But now we are in the penalty phase. It was thought to prosecute Muhammad in Virginia because Virginia has been pretty resolute in its campaign to execute criminals found guilty in the first degree. To this end, Virginia comes in right after Texas in executions. There was something in the nature of judicial attention given to the public mood after the sniper killings. What seemed an entire region of America was immobilized by the killings. In the District of Columbia, Virginia and Maryland, schools closed down and people stopped going to movies at night. When the killers were caught, there was a robust call for decisive action, and Virginia was thought the jurisdiction likeliest to put the killers' feet to the fire.

The appetite for justice/vengeance tends to diminish rather quickly. If a member of the group that planned the 9/11 attack were tracked down and captured tomorrow, he would probably be treated with the kind of placidity with which we reacted to the first echelon of Muslim fanatics who tried to bring down the Twin Towers in 1993. The defense in Virginia Beach did not keep us in suspense about the direction they would now take in the matter of Muhammad. So he is guilty, OK. But does he deserve to die? According to The New York Times, "(defense attorney) Shapiro said the defense planned to call witnesses to testify about Mr. Muhammad's impoverished childhood in Baton Rouge. ... As Mr. Shapiro described a scene in which Mr. Muhammad brushed his children's teeth while they were living in a homeless shelter in Tacoma, Wash., Mr. Muhammad bowed his head for several minutes."

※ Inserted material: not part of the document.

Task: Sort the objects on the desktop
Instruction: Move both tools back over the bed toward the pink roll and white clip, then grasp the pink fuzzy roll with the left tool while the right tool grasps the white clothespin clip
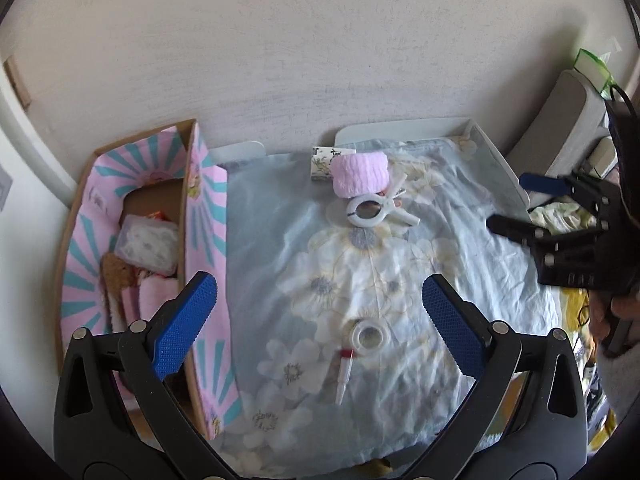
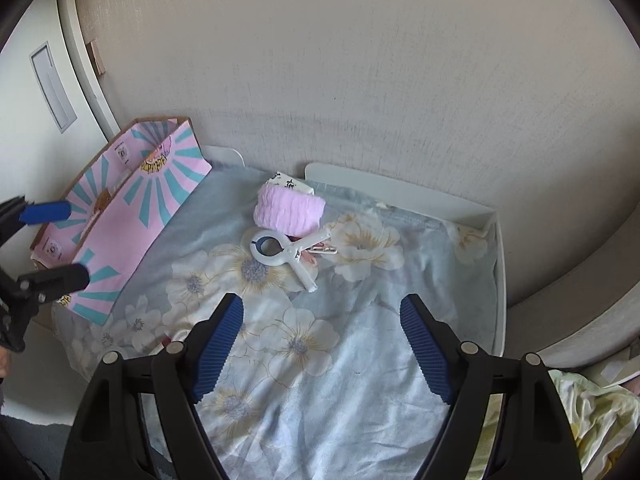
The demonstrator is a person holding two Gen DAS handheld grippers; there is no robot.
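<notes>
My left gripper (image 1: 320,320) is open and empty, above a roll of clear tape (image 1: 367,336) and a small white tube with a red cap (image 1: 345,372) on the floral cloth (image 1: 460,220). Farther back lie a large white clip (image 1: 372,211), a pink fluffy roll (image 1: 360,174) and a small patterned box (image 1: 321,164). My right gripper (image 2: 322,340) is open and empty, held above the cloth, with the white clip (image 2: 280,250) and pink roll (image 2: 290,210) ahead of it. A pink and teal cardboard box (image 1: 208,208) stands at the left and holds several items.
The cloth covers a white tray-like table (image 2: 496,264) against a beige wall. The pink box (image 2: 132,216) stands at the table's left edge. The right gripper shows at the right in the left wrist view (image 1: 516,204). Crumpled yellowish fabric (image 2: 592,412) lies right of the table.
</notes>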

The law, to borrow a word that seems to belong to Iraq, is a quagmire. In Los Angeles we see black athletic stars get off after murdering a wife and her companion, and in Texas, a white millionaire who, whatever the complications in the narrative, cut up his neighbor's corpse to attempt to hide it, is pronounced not guilty. Meanwhile, anyone who sees an episode of "The Sopranos" feels cheated if it doesn't display at least one murder, preferably with the victim face-to-face with the assassin. When you are looking at the man about to shoot you, it is all spookier.

There are 15,000 murders committed every year, and an enormous amount of time is spent trying to keep murderers from terminal discomforts at death houses. The disproportion in public attention to the two classes, killers and killed, continues to hobble America.